TASK GOAL:
In the records below, count every line containing "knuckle". Reply with the number only.

Dataset entries:
● ● ● ● ● ● ●

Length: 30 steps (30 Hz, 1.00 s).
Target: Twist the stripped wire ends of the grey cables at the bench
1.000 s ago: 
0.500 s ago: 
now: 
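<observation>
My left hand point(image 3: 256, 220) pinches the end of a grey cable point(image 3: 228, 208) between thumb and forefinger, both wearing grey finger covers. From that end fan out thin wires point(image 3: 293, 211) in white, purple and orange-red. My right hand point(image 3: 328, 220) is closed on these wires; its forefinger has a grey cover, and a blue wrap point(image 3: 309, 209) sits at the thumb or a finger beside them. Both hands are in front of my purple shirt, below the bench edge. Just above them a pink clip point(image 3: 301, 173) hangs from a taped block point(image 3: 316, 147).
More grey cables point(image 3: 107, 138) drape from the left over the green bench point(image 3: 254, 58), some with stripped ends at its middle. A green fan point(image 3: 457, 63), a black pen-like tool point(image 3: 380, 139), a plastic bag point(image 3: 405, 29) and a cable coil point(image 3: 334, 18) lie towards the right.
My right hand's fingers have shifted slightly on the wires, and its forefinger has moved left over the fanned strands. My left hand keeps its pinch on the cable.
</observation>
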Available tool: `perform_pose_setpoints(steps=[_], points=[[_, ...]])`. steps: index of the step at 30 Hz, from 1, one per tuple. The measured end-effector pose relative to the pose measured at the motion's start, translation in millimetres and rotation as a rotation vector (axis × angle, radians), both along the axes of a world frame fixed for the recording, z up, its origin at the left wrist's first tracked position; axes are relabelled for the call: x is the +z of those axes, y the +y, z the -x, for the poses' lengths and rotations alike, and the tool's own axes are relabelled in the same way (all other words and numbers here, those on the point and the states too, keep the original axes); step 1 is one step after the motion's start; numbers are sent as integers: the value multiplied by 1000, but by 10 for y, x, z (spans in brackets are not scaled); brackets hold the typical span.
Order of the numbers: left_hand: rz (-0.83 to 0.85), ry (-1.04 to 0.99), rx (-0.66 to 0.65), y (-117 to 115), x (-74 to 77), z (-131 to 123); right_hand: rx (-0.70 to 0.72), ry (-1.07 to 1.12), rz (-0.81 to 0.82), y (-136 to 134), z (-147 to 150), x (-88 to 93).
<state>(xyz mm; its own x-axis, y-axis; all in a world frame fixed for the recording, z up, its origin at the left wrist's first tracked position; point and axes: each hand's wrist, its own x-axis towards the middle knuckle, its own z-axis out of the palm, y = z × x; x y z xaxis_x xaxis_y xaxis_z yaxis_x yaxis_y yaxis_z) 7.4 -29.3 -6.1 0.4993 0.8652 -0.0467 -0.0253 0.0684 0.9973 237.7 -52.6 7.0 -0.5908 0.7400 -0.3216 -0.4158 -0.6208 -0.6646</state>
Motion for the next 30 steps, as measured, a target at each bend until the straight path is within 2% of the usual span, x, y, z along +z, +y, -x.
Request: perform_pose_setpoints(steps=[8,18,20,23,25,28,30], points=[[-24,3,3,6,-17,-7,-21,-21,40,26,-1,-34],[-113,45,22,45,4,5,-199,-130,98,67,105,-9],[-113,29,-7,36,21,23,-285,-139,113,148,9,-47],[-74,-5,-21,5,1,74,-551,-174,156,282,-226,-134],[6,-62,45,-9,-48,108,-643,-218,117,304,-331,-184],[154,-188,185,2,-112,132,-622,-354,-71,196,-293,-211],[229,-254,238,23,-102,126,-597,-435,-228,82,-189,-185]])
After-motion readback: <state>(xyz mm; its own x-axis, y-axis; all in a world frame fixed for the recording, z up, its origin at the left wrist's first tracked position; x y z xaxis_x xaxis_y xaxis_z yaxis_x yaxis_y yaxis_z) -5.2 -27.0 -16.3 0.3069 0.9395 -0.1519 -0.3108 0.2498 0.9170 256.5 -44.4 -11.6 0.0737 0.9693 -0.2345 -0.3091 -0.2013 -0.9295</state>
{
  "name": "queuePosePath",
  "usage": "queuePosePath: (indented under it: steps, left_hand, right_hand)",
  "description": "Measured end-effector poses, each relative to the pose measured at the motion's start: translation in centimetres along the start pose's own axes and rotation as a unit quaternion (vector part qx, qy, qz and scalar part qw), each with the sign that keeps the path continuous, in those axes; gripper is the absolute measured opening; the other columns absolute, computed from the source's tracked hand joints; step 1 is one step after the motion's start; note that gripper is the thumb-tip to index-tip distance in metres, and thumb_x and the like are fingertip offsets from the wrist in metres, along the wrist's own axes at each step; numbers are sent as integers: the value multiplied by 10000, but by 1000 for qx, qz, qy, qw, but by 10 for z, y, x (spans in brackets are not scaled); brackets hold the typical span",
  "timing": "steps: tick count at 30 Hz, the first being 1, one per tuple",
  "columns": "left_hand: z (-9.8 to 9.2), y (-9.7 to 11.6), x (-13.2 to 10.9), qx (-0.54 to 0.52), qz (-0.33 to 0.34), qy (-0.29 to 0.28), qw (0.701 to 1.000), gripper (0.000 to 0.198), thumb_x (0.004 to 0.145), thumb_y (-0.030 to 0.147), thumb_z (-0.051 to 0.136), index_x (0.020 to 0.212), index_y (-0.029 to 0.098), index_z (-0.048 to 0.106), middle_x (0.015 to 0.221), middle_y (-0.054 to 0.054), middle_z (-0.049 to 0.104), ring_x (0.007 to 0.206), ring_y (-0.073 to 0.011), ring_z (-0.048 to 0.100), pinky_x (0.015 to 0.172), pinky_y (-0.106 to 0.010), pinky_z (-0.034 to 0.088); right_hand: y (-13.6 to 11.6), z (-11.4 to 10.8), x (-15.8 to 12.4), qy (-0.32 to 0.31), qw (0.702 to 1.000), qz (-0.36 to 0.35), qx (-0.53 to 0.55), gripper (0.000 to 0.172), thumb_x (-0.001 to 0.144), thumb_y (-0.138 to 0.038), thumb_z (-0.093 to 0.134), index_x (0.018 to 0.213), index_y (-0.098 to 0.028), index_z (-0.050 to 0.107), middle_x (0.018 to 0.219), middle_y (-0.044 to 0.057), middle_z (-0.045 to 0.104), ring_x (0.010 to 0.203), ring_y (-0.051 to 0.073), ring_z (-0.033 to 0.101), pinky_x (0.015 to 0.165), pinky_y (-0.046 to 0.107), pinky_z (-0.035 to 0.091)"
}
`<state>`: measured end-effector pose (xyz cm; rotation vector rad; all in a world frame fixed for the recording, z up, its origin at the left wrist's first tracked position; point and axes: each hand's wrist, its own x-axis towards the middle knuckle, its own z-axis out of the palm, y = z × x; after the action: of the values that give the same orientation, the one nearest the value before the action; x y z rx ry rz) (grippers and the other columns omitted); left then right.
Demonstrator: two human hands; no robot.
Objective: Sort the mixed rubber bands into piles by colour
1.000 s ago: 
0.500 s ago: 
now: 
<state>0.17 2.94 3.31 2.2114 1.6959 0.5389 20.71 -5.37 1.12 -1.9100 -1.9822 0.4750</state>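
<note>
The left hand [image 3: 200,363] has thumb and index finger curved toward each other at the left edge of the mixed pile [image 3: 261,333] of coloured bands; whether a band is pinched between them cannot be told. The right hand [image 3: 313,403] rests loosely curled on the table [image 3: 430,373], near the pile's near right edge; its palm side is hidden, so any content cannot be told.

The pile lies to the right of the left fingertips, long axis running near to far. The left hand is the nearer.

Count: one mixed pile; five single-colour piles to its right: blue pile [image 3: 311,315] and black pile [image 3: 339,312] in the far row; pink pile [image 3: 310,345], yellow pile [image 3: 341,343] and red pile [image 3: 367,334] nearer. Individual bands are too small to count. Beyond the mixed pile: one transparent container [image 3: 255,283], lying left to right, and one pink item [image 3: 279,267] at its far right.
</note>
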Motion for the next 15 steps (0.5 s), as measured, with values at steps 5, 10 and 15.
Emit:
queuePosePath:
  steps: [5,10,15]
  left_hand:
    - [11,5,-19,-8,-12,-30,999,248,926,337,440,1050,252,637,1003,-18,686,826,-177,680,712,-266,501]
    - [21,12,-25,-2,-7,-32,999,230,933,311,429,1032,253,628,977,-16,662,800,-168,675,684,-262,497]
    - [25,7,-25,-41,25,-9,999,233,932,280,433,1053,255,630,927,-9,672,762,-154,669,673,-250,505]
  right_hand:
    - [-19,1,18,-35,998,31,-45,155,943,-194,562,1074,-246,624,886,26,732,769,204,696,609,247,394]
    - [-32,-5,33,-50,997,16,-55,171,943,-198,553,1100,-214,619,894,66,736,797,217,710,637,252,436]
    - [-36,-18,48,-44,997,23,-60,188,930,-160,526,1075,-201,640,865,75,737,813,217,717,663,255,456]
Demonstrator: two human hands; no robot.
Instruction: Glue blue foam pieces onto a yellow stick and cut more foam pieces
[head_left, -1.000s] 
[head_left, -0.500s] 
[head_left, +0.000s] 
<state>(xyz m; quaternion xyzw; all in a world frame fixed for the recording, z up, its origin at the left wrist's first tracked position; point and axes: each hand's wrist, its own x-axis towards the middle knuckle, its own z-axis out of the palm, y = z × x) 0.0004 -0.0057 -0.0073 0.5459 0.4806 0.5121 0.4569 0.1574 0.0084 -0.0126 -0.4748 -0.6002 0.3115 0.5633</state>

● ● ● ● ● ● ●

RESPONSE TO THE EXERCISE:
3